FieldTypeDescription
tiktokUrlString(Required) The full URL of the public TikTok video you want to process.
openaiApiKeyString(Required) Your secret API key from OpenAI. It's highly recommended to set this as a secret environment variable for security.
taskStringThe task to perform. Can be transcription (default) or translation. Translation will always output in English.
modelStringThe OpenAI model to use. whisper-1 (default) supports all features. gpt-4o-transcribe and gpt-4o-mini-transcribe are newer but have some limitations. Note: Translation and Timestamps require whisper-1.
languageString(Optional) The language of the audio in ISO-639-1 format (e.g., en, es, zh). Supplying this can improve accuracy.
promptString(Optional) A text prompt to guide the model's style or to correct specific words and acronyms that are often misrecognized.
response_formatStringThe output format of the transcript. Default is json. Note: gpt-4o models only support json or text. Timestamps require verbose_json.
temperatureString(Optional) A value between 0 and 1. Higher values (e.g., 0.8) make the output more random; lower values (e.g., 0.2) make it more focused.
timestamp_granularitiesArray(Optional) Request word or segment-level timestamps. Requires whisper-1 model and verbose_json response format.

Output

The actor will save its results to the default Apify dataset. The output is a JSON object that contains the task and model used, along with the full result from the OpenAI API.

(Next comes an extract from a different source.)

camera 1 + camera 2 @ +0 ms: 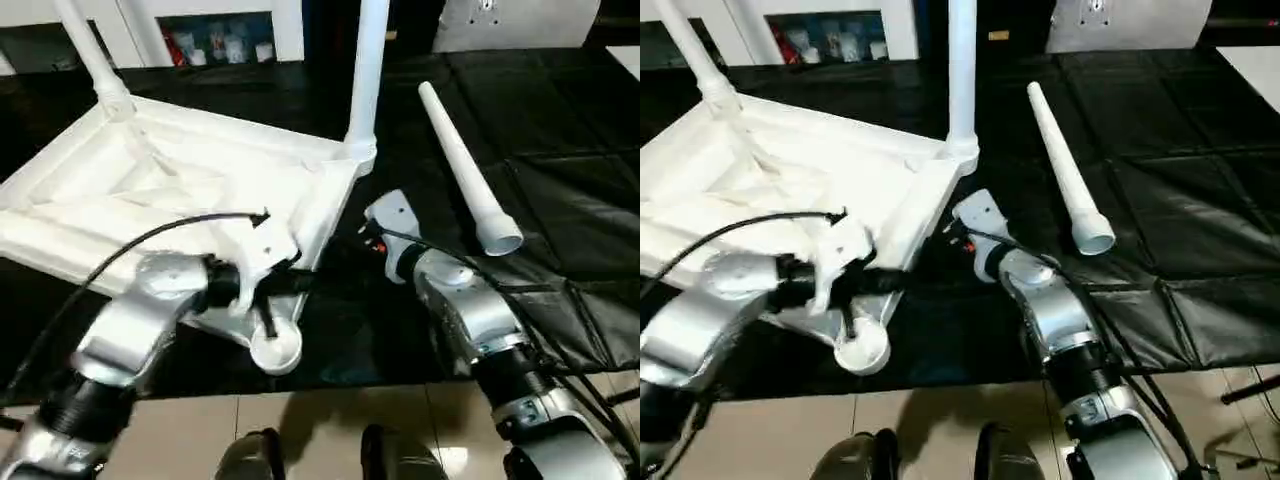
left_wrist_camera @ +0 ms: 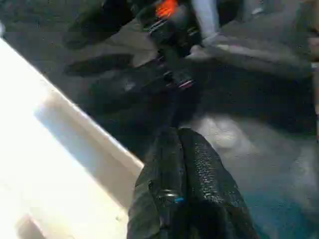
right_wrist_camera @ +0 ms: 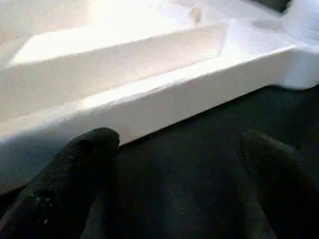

Example Output (verbose_json with word timestamps)

[{
"task": "transcription",
"model": "whisper-1",
"result": {
"text": "This is a test of the TikTok transcriber.",
"segments": [
{
"id": 0,
"seek": 0,
"start": 0,
"end": 3.5,
"text": " This is a test of the TikTok transcriber.",
"tokens": [ ... ],
"temperature": 0,
"avg_logprob": -0.25,
"compression_ratio": 1.2,
"no_speech_prob": 0.1
}
],
"words": [
{
"word": "This",
"start": 0.5,
"end": 0.7
},
{
"word": "is",
"start": 0.7,
"end": 0.8
},
{
"word": "a",
"start": 0.8,
"end": 0.9
},
{
"word": "test",
"start": 0.9,
"end": 1.2
},
...
],
"language": "english"
}
}]

How to Use

  1. Navigate to the actor on the Apify platform.
  2. Click the "Try actor" button.
  3. Enter the TikTok Video URL and your OpenAI API Key.
  4. (Optional) Adjust the other configuration options as needed.
  5. Click the Start button and wait for the run to finish.
  6. Once finished, check the Output tab in the run console to view and download your results.

Limitations

  • The input TikTok video must be publicly accessible. Private or deleted videos will cause an error.